Penis still can't accept that Lloyd would disobey Raine -- who is Penis's sister, apparently. So I get a choice -- Lloyd can lure Penis with the promise of engaging in extracurricular "research" or he can abandon all his dreams of witnessing the undoubtedly exciting examination of the oracle. Crushing Penis's sad, prepubescent dreams by choosing the latter, Lloyd throws an anime black scribble hissy. "Man...I was really looking forward to seeing what happens with the oracle," he tards. This game needs to keep its information straight for two seconds. Is that too much to ask?

The view switches to an elderly robed man staggering through the classroom door. And by "staggering" I mean he's moving a little slowly and uncomfortably. Nothing that would indicate anything like a mortal wound. That doesn't stop him from collapsing face down in front of Suelette. A Black Screen of Off-Camera Animation switches to the priest lying on his back with Lloyd, Penis, and Suelette staring at him. The other kids in the classroom look in their direction, but don't appear overly concerned. In spite of the ominous and tragic church organ/drum piece blasting away in the background.

The priest moans that those fuckhead Desians attacked the temple, though apparently they didn't do a good job if this old dude managed to get out and make it back to the village. "Wait. Iselia has a non-aggression treaty with the Desians," Penis exposits, like a group that has as shitty a reputation as these Desians would never do something as horrible as break a treaty. "You mean that agreement where they don't attack the village as long as we leave the human ranch alone?" Lloyd awkwardly exposits in reply. No, actually it's that other non-aggression treaty. Suelette feels left out in this terrible exposition party, so she makes sure to add that this non-aggression treaty is in place to protect her. Because it makes sense that these Desians, who will apparently be wiped out should Suelette successfully complete her journey, would agree to a treaty that ensures her continued existence.
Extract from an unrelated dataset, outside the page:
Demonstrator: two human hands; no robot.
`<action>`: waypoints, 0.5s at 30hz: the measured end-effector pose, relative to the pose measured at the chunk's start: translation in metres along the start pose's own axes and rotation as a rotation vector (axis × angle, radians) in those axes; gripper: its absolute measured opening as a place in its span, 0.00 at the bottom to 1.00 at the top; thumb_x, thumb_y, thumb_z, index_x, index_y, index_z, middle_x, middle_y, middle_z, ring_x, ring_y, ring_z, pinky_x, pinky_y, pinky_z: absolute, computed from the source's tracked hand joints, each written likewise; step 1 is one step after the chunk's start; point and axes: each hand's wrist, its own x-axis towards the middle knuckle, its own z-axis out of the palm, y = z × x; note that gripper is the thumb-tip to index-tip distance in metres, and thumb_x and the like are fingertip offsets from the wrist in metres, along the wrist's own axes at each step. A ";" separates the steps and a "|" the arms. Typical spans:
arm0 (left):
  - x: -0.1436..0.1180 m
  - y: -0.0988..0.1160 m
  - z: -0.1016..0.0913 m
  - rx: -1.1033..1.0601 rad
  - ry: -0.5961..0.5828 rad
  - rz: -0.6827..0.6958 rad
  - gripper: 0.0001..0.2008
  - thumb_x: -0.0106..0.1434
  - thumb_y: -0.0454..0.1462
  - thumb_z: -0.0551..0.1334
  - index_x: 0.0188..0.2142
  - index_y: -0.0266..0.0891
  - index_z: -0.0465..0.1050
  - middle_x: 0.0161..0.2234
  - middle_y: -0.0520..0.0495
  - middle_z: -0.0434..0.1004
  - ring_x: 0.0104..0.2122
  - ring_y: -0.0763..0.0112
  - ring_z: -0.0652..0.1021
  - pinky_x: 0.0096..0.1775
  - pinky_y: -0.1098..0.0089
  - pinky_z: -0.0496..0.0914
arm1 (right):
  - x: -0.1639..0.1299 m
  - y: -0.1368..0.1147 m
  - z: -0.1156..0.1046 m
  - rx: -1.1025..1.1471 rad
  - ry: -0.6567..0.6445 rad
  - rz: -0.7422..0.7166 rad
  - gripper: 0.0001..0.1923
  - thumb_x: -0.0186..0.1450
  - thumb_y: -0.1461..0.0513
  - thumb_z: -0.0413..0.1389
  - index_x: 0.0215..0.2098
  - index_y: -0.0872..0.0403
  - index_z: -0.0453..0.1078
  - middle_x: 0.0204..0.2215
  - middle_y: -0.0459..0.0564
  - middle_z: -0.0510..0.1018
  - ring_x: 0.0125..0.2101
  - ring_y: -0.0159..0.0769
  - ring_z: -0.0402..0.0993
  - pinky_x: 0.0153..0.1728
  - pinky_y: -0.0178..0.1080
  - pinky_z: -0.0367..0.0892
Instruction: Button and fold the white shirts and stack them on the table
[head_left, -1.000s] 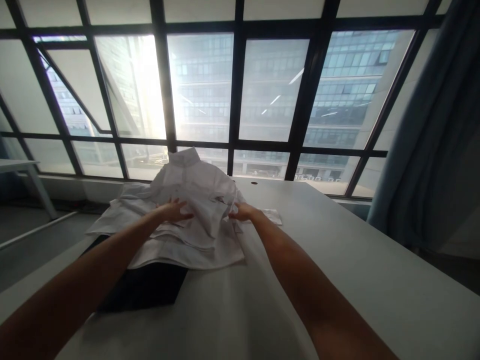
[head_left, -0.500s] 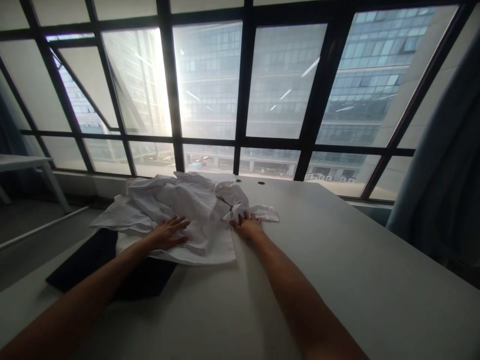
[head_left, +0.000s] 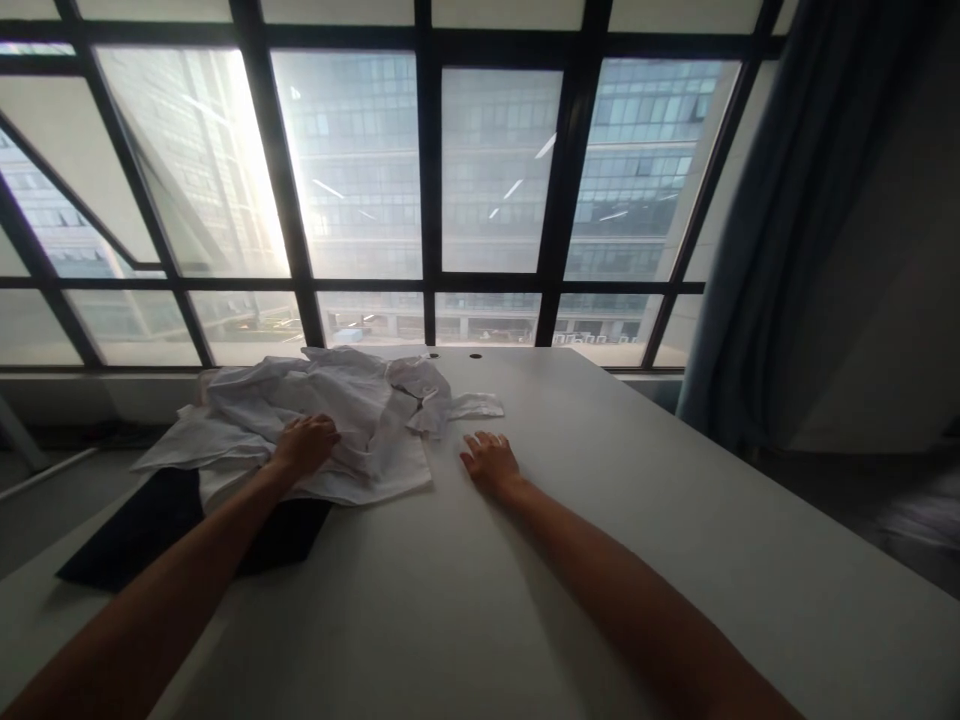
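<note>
Left hand [head_left: 306,443]: I see it curled, pressing on the white shirt [head_left: 337,410].
Right hand [head_left: 491,462]: flat, fingers spread on the tabletop [head_left: 600,520]; shirt lies just left of it.

We are counting two bare hands on the pale grey table [head_left: 570,560]: the left hand [head_left: 306,443] and the right hand [head_left: 490,463]. We are seeing one crumpled heap of white cloth garments [head_left: 345,410] near its far-left corner, one dark flat cloth [head_left: 172,520] at its left edge, and two small round holes [head_left: 475,355] along its far edge.
</note>
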 end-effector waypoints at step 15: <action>-0.102 0.166 -0.101 -0.933 -0.485 0.504 0.37 0.61 0.66 0.47 0.26 0.36 0.74 0.26 0.42 0.77 0.27 0.64 0.76 0.31 0.66 0.69 | -0.095 0.002 -0.036 0.179 -0.095 0.230 0.49 0.64 0.48 0.55 0.72 0.60 0.37 0.65 0.63 0.60 0.61 0.49 0.60 0.57 0.43 0.58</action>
The priest points out that, duh, the Desians obviously broke the treaty. And he dies to prove it. Well, that put a major damper on this gloriously special day. The camera allows the trio a brief moment of grief before immediately switching to a shot of Suelette and the other two standing near the door. Somewhere in there, the kids managed to remove the pastor's dead body -- despite not leaving the room. I don't really want to know, so I'll let you decide. Suelette thinks that the best course of action would be for her to head out to the Desian-infested temple by herself, because she has to receive the oracle. She asks the other two to stay behind, probably because it's dangerous out there. Brilliant. Although he clearly has a boy crush on Lloyd, Penis can't break the rule of "Everyone Must Worry About the Mary Sue at All Times," so he thinks Lloyd should accompany her. Here I get another choice, and although it doesn't change the ultimate outcome of the scene, it's awesome to make Lloyd pretty much tell Suelette to go fuck herself. Only after Penis announces he's going does Lloyd finally agree to join them. A little incentive there?

Er...what happened to the priest's dead body?
The kids heaved it out the window.
Have you ever had a school lunch? Eating this guy's corpse had to be an improvement.
That whole death sequence never actually happened. That might explain why no one ever mentions it again.
They have a wizard to take care of that shit, you know.


I gain control of Lloyd again, only to receive an explanation of something called "skits." Like the ATEs in Final Fantasy IX, skits are optional little scenes that appear from time to time. Only instead of actual gameplay scenes, they consist of anime-style character portraits holding conversations with one another. They really wouldn't be so bad except that the localization team left out the voice acting in this version, and they don't provide any options for scrolling through the text. So I'm forced to sit through fifteen seconds of mouth-moving animation after I'm done reading each line. Keep this in mind while I recap each of them, just for that authentic hair-tearing experience.